Please note: EJP is Early Jewish Persian and ENPA is Early New Persian spoken in North Eastern Iran but written in Arabic script.


----------



## Eastern Ludicrous Writer

Qureshpor said:


> در ظلم بندی بر اهل جهان


بندی is ببندی originally .... so it is مضارع التزامی verb بستن....on other hand تو ببندی در ظلم بر جهانیان


----------



## Qureshpor

Eastern Ludicrous Writer said:


> بندی is ببندی originally .... so it is مضارع التزامی verb بستن....on other hand تو ببندی در ظلم بر جهانیان


Thank you @Eastern Ludicrous Writer for this explanation.


----------



## Derakhshan

From _A Grammar of Early Judaeo-Persian _pp. 124:


> There are a few examples of a 2Sg. Present Indicative used in imperative sense, which is understood to convey a "softened command":
> 
> y՚ s(y)dy *bprwšy* [bif(i)rōšē] "oh my Lord, *sell* (it)"
> 
> *՚ghwm kwny* [āgah-om kunē] tw ՚y sydy ՚bw yՙqwb "*inform me*, you, oh Sir Abū Yaՙqūb
> 
> pdly *kwny* wcw՚b n՚m՚ *nybys[y]* "*do* virtue and *write* an answer (to) the letter"






Qureshpor said:


> it occurs also in the MP Psalter, but not in other varieties of MP or in later NP



My source conflicts with this statement. It states in a footnote that this "softened command" 2Sg *was* used in ENP:


> 3 Also in ENP (Lazard §477ff). Formally, this should not be considered an imperative, because it is negated with the prefix _na_ (instead of _ma_) in ENP.



In fact, the 2Sg. -_ī_ is still used in the modern spoken language as a prohibitive, usually with -_ā_.

_narī ā!_ "Don't you go!"


----------



## Qureshpor

^ Thank you. So, would you say "بندی" is 2nd Person singular polite imperative or second person singular subjunctive?


----------



## Derakhshan

Well, I don't perceive it as an imperative. I perceive  an implied باید که like another poster said.

But we are modern speakers, and we've shown in this thread that 2Sg -_ī_ could be an imperative in ENP, so who can say?

Still, I lean towards this particular instance being subjunctive not imperative.


----------



## Qureshpor

Derakhshan said:


> Well, I don't perceive it as an imperative.
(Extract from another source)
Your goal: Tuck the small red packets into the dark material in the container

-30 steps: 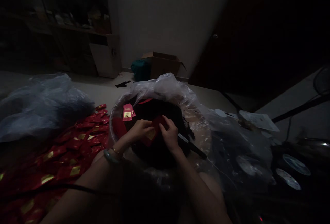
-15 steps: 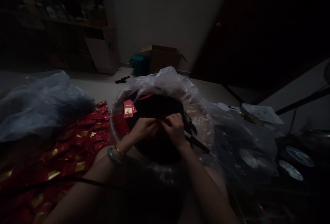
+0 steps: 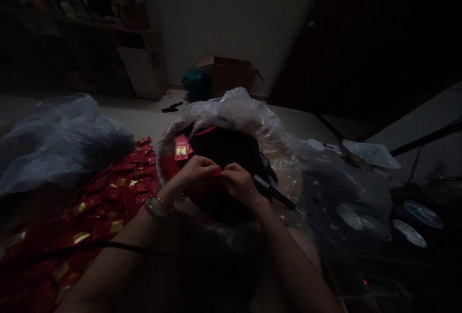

I perceive  an implied باید که like another poster said.
> 
> But we are modern speakers, and we've shown in this thread that 2Sg -_ī_ could be an imperative in ENP, so who can say?


Thank you. I think its a fair response. Against the "imperative" option, I suppose one could say Sa'di did not belong to the Early New Persian period.


----------



## Eastern Ludicrous Writer

Is here, anybody can analyze and explain what is
باید که تو در ظلم ببندی
from grammar view and rules?


----------



## Qureshpor

Derakhshan said:


> From _A Grammar of Early Judaeo-Persian _pp. 124: My source conflicts with this statement. It states in a footnote that this "softened command" 2Sg *was* used in ENP: In fact, the 2Sg. -_ī_ is still used in the modern spoken language as a prohibitive, usually with -_ā_. _narī ā!_ "Don't you go!"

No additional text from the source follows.